Ph.D. Art – Design and Technology (2012) / Robert Gordon University – Scotland
Reiko Goto-Collins’ dissertation “Ecology and Environmental Art in Public Place – Talking Tree: Won’t you take a minute and listen to the plight of Nature?” includes the practice-led element which works with multimedia as a crucial and integral part of an experimental methodology. Her PhD study was focused on trees’ physiological response to atmospheric changes photosynthesis. She was thinking about the essential breath of all living things, and how trees contribute to the aesthetics of place while transforming carbon dioxide into the oxygen.
Goto-Collins set herself the question of how to create a different relationship between human beings and the natural environment. She explored trees as a context, creating access through multimedia to the transpiration and processes of photosynthesis working with the metaphor of ‘breathing’. The premise was deceptively simple: breathing is what we share with nature. If we could experience how trees ‘breathe’, we would grasp in a direct and sensory way the interdependence between human beings and other living things in the environment.
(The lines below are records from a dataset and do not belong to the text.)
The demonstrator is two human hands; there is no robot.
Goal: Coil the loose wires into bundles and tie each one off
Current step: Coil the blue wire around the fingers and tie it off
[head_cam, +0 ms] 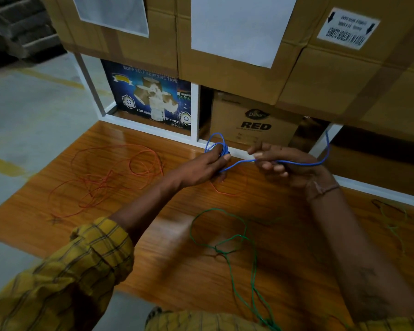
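Blue wire, orange wire, green wire, glossy orange-brown wood-grain board, yellow sleeve with dark check pattern, brown cardboard boxes with white labels, dark blue printed tape carton, grey floor with yellow lines.

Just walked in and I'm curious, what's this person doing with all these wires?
A person is coiling a blue wire. The left hand holds the small loops already wound, while the right hand pinches the wire's free length, whose tail curves up past the wrist. An orange wire lies loose on the wooden board to the left, and a green wire sprawls in front; neither looks bundled yet.
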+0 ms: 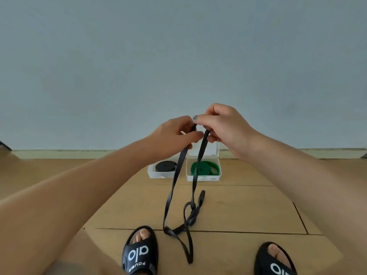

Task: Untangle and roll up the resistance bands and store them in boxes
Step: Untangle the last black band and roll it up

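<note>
A long black resistance band hangs from both hands, which meet in front of the wall. My left hand pinches its upper end, and my right hand pinches the same end right beside it. Two strands drop to the floor, where the band is knotted and looped between my feet. Behind it stand two clear boxes: the left box holds a rolled black band, the right box holds a rolled green band.
The right box's clear lid stands open against the skirting board. My feet in black slides rest on the wooden floor at left and right. A plain grey wall fills the upper view.
</note>
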The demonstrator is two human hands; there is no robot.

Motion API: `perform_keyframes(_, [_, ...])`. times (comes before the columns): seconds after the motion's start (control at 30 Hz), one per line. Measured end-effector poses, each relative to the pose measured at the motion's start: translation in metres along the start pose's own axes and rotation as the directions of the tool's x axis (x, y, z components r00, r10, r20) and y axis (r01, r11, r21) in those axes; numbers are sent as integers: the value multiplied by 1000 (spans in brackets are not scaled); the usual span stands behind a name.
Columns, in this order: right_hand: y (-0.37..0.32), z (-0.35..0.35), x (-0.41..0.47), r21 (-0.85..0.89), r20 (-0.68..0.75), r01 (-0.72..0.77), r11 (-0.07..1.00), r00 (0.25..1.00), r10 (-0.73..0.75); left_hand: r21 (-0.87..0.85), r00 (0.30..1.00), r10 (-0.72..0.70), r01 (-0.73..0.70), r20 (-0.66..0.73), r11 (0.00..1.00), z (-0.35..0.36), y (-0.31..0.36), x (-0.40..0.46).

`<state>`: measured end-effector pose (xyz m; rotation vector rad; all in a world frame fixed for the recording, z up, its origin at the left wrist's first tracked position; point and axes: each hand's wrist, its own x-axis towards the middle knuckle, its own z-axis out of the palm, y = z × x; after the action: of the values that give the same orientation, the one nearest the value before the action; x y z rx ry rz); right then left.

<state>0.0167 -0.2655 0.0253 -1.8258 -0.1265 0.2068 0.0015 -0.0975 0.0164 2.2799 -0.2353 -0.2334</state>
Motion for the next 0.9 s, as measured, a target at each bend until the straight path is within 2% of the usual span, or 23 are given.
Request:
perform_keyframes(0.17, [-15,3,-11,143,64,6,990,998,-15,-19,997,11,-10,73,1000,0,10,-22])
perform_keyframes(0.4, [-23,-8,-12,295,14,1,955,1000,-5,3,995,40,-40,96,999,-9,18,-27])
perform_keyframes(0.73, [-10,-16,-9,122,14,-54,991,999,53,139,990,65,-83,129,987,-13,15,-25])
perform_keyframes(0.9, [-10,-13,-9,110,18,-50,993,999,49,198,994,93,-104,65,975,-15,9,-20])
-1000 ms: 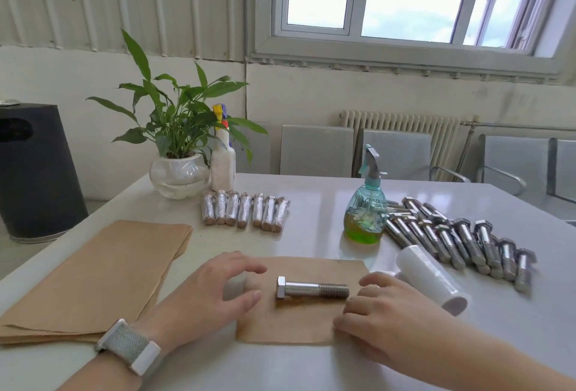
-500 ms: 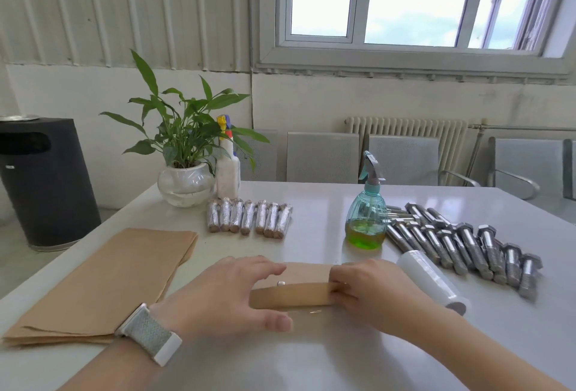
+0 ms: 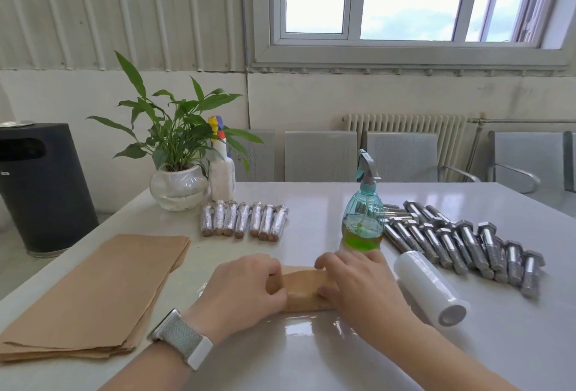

Multimedia features significantly and appropriately at a number of stages and levels within this research, as data gathering and as giving form to experience through the representation of data as sound and sound/image. These are combined in ways that do not remove the research subject from its specific contexts e.g. an oak tree on a particular day in a particular place. This is an important quality of the work within an ecological discourse. The conventions of textual description and analysis of a conventional PhD could not have coped well with the intricate demands of this thesis to offer a sensory experience of the research subject founded in rigorous data gathering methodologies.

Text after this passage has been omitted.